= Beginning of Section =
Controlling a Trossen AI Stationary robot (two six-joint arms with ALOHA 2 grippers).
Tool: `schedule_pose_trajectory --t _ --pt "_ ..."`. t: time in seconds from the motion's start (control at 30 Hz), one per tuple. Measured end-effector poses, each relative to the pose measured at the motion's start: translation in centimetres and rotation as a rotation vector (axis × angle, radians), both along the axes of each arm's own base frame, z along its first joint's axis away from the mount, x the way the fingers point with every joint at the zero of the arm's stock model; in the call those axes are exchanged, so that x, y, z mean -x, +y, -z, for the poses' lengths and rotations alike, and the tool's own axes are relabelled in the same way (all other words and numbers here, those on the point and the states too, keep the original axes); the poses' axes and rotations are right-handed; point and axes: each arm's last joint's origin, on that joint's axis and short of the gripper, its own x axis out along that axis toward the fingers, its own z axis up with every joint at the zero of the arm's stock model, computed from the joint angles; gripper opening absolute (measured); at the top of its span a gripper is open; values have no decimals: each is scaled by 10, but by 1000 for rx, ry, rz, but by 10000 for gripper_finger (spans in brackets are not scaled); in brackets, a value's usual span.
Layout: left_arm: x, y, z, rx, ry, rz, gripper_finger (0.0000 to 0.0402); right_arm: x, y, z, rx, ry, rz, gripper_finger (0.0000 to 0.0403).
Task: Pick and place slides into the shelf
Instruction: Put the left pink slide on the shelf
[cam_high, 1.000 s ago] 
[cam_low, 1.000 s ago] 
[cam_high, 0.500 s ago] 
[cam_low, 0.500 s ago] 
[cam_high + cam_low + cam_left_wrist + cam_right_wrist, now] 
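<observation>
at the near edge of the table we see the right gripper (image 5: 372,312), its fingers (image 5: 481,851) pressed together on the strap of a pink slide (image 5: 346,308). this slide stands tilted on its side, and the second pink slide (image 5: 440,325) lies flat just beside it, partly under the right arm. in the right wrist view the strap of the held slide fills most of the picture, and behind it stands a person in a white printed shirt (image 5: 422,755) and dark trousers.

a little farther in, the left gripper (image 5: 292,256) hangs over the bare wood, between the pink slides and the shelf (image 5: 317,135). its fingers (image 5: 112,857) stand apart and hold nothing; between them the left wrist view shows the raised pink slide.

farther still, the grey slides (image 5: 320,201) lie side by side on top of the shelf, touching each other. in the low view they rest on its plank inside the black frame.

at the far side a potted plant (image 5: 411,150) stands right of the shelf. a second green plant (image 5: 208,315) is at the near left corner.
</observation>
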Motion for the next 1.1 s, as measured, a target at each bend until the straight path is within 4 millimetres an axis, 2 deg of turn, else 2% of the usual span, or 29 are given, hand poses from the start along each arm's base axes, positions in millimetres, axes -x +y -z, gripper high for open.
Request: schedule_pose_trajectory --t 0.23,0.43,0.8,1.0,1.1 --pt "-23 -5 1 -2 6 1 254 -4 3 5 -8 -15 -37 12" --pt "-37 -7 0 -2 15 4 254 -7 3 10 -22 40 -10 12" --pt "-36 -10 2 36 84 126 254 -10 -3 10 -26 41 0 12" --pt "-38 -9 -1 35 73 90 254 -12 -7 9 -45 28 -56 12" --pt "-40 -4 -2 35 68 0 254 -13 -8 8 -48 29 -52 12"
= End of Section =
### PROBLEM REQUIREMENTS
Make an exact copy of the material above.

### ANSWER TO THE PROBLEM
Controlling a Trossen AI Stationary robot (two six-joint arms with ALOHA 2 grippers).
Tool: `schedule_pose_trajectory --t _ --pt "_ ..."`. t: time in seconds from the motion's start (control at 30 Hz), one per tuple. Measured end-effector poses, each relative to the pose measured at the motion's start: translation in centimetres and rotation as a rotation vector (axis × angle, radians), both along the axes of each arm's own base frame, z along its first joint's axis away from the mount, x the way the fingers point with every joint at the zero of the arm's stock model; in the call those axes are exchanged, so that x, y, z mean -x, +y, -z, for the poses' lengths and rotations alike, and the tool's own axes are relabelled in the same way (all other words and numbers here, those on the point and the states too, keep the original axes); the poses' axes and rotations are right-handed; point and axes: each arm's last joint's origin, on that joint's axis and short of the gripper, its own x axis out along that axis toward the fingers, its own z axis up with every joint at the zero of the arm's stock model, computed from the joint angles; gripper opening absolute (measured); at the top of its span a gripper is open; values have no decimals: each is scaled by 10, but by 1000 for rx, ry, rz, but by 10000 for gripper_finger (spans in brackets are not scaled); in brackets, a value's usual span.
Layout: left_arm: x, y, z, rx, ry, rz, gripper_finger (0.0000 to 0.0402); right_arm: x, y, z, rx, ry, rz, gripper_finger (0.0000 to 0.0403).
Task: Pick and place slides into the shelf
Instruction: Put the left pink slide on the shelf
[cam_high, 1.000 s ago] 
[cam_low, 1.000 s ago] 
[cam_high, 0.500 s ago] 
[cam_low, 0.500 s ago] 
[cam_high + cam_low + cam_left_wrist + cam_right_wrist, now] 
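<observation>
at the near edge of the table we see the right gripper (image 5: 372,312), its fingers (image 5: 481,851) pressed together on the strap of a pink slide (image 5: 346,308). this slide stands tilted on its side, and the second pink slide (image 5: 440,325) lies flat just beside it, partly under the right arm. in the right wrist view the strap of the held slide fills most of the picture, and behind it stands a person in a white printed shirt (image 5: 422,755) and dark trousers.

a little farther in, the left gripper (image 5: 292,256) hangs over the bare wood, between the pink slides and the shelf (image 5: 317,135). its fingers (image 5: 112,857) stand apart and hold nothing; between them the left wrist view shows the raised pink slide.

farther still, the grey slides (image 5: 320,201) lie side by side on top of the shelf, touching each other. in the low view they rest on its plank inside the black frame.

at the far side a potted plant (image 5: 411,150) stands right of the shelf. a second green plant (image 5: 208,315) is at the near left corner.
</observation>
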Motion for the next 1.1 s, as measured, a target at each bend until the straight path is within 4 millimetres an axis, 2 deg of turn, else 2% of the usual span, or 29 are given, hand poses from the start along each arm's base axes, positions in millimetres, axes -x +y -z, gripper high for open.
Request: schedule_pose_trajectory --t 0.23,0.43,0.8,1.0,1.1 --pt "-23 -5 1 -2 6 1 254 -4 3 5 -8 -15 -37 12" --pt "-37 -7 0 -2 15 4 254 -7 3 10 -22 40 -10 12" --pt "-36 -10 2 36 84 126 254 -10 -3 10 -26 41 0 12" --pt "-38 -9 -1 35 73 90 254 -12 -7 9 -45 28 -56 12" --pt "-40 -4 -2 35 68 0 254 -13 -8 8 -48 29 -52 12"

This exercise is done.